* PROBLEM DESCRIPTION
Look over the lines below. Report each one that includes the string "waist".

* DATASET EXTRACT
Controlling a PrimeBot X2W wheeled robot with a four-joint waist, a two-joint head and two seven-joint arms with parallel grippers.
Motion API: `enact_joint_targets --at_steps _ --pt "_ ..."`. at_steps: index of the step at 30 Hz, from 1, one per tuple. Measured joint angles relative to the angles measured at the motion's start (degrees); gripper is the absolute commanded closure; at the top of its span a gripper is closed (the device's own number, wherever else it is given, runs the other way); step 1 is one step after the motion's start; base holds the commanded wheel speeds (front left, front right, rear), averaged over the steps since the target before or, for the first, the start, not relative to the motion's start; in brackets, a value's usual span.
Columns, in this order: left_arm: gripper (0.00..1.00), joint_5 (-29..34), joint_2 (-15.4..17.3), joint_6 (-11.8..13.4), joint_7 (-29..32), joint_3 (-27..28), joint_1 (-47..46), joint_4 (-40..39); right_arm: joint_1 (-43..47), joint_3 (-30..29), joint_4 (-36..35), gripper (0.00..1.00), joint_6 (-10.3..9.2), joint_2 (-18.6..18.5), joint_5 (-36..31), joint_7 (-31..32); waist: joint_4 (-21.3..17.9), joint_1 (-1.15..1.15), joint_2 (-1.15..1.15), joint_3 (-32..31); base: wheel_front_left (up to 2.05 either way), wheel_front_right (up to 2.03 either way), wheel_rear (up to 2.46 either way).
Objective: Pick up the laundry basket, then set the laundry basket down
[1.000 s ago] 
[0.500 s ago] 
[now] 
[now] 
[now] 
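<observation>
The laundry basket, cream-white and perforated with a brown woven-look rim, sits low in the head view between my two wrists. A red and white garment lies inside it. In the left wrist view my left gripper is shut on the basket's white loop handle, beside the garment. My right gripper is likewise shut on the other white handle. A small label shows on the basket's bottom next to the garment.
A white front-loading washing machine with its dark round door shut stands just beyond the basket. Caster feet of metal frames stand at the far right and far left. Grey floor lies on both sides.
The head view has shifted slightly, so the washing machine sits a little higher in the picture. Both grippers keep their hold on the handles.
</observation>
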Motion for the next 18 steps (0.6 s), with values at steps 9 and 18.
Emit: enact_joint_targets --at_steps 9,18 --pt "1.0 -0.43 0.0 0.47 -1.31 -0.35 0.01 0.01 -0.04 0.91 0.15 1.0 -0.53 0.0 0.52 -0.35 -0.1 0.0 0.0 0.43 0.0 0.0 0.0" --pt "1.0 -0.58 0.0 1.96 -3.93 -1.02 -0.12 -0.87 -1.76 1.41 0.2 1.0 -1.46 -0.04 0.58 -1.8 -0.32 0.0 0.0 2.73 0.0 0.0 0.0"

* WRITTEN SOLUTION
Controlling a PrimeBot X2W wheeled robot with a four-joint waist, a two-joint head and two seven-joint arms with parallel grippers.
Columns, in this order: left_arm: gripper (0.00..1.00), joint_5 (-29..34), joint_2 (-15.4..17.3), joint_6 (-11.8..13.4), joint_7 (-29..32), joint_3 (-27..28), joint_1 (-47..46), joint_4 (-40..39); right_arm: joint_1 (-43..47), joint_3 (-30..29), joint_4 (-36..35), gripper (0.00..1.00), joint_6 (-10.3..9.2), joint_2 (-18.6..18.5), joint_5 (-36..31), joint_7 (-31..32); waist: joint_4 (-21.3..17.9), joint_1 (-1.15..1.15), joint_2 (-1.15..1.15), joint_3 (-32..31); base: wheel_front_left (up to 2.05 either way), wheel_front_right (up to 2.03 either way), wheel_rear (up to 2.46 either way).

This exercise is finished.